Bernhard Herzog reportlab-users@reportlab.com
03 Jul 2002 15:06:34 +0200


Robin Becker <robin@reportlab.com> writes:

> In article <1025689169.3d22c65147378@webmail.in-berlin.de>, Dinu Gherman
> <gherman@darwin.in-berlin.de> writes
> >Hi,
> >
> >has anybody here ever produced *really* big PDFs (a few
> >meters wide or tall)? It seems like there are some limits
> >in AR if not in PDF itself... The rest is something I've 
> >posted recently on the RL team list...
> >
> >Dinu
> ....Dinu all numbers in PDF are represented in points using a 16.16
> fixed point signed binary representation. So internally numbers are
> limited to the range +/- 32767.999984741211. The smallest non-zeros are 
> +/- 1.52587890625e-005 (ie +/- 1/(2**16)) all this means that your
> largest canvas is around 11.55982221683926 meters on a side.

Well, Strictly speaking that's an implementation limit of Adobe's
Acrobat viewer applications not of PDF itself.

The specification has this to say (PDF 1.4, section 3.2.2):

    PDF provides two types of numeric object: integer and real.
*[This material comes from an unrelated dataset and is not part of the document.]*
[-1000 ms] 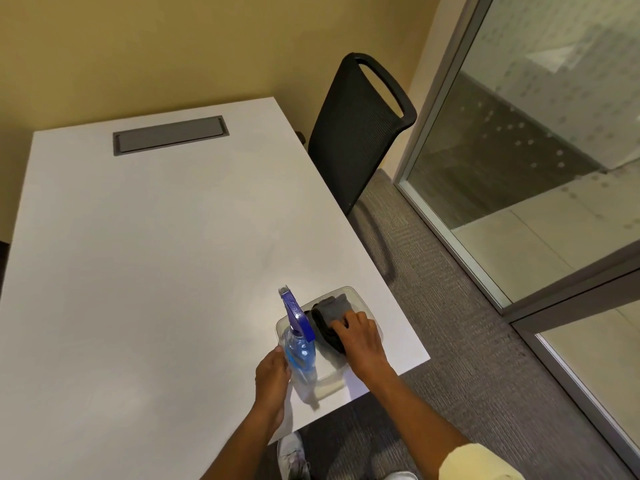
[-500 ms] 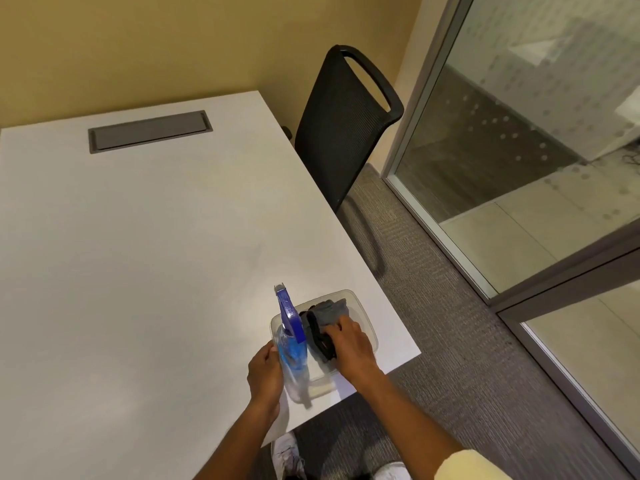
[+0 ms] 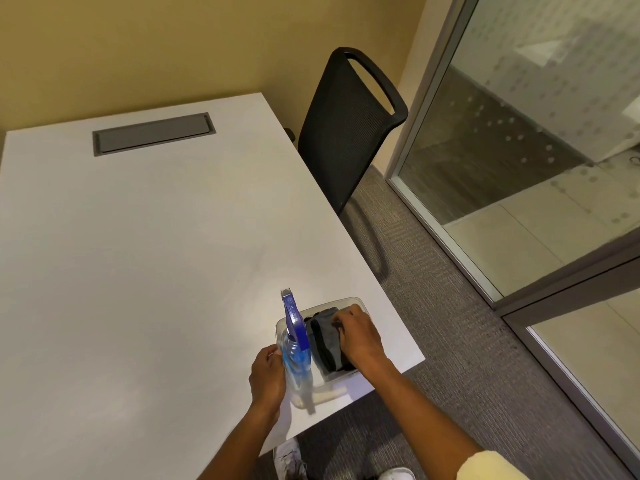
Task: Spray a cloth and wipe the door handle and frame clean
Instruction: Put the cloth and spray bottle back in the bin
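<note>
A clear plastic tub (image 3: 356, 301) stands at the near right corner of the white table (image 3: 138, 254). Inside it a blue spray bottle (image 3: 294, 341) stands upright, nozzle pointing away from me. My left hand (image 3: 266, 379) is wrapped around the bottle's lower body. A folded dark grey cloth (image 3: 327, 336) lies in the tub beside the bottle. My right hand (image 3: 358, 336) rests on the cloth with fingers curled over its far edge. No door handle is in view.
A black mesh chair (image 3: 349, 126) stands by the table's right side. Glass partitions with a grey metal frame (image 3: 554, 292) run along the right, over grey carpet. A grey cable hatch (image 3: 152, 133) sits in the far tabletop. My shoes show below the table edge.
The camera has shifted slightly. My right hand's fingers have slid toward the far edge of the cloth. My left hand stays on the bottle, which still stands in the tub.
</note>
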Tool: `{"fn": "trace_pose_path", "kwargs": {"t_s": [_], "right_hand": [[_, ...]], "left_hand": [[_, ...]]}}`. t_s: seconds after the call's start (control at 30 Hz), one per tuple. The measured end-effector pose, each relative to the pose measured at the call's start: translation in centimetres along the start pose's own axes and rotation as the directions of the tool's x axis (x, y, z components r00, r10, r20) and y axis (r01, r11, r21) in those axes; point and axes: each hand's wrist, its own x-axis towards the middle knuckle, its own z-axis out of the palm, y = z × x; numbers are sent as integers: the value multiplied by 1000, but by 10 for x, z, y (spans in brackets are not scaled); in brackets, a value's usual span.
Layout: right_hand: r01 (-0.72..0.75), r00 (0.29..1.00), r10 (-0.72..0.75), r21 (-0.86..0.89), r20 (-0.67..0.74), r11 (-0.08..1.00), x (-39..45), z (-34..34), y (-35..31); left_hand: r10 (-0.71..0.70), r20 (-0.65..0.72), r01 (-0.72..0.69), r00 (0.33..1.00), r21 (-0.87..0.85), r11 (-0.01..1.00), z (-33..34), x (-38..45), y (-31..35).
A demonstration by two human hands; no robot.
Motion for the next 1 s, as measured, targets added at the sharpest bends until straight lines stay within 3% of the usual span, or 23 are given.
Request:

Integer
    objects represent mathematical integers within a certain interval
    centered at 0. Real objects approximate mathematical real numbers,
    but with limited range and precision; they are typically represented
    in fixed-point, rather than floating-point, form. The range and
    precision of numbers are limited by the internal representations
    used in the machine on which the PDF viewer application is running;
    Appendix C gives these limits for typical implementations.

And in Appendix C:

    Table C.1 describes the architectural limits for Acrobat viewer
    applications running on 32-bit machines. Because Acrobat
    implementations are subject to these limits, applications producing
    PDF files are strongly advised to remain within them.

Table C.1 more or less implies indeed that Acrobat Reader uses the fixed
point representation Robin described above.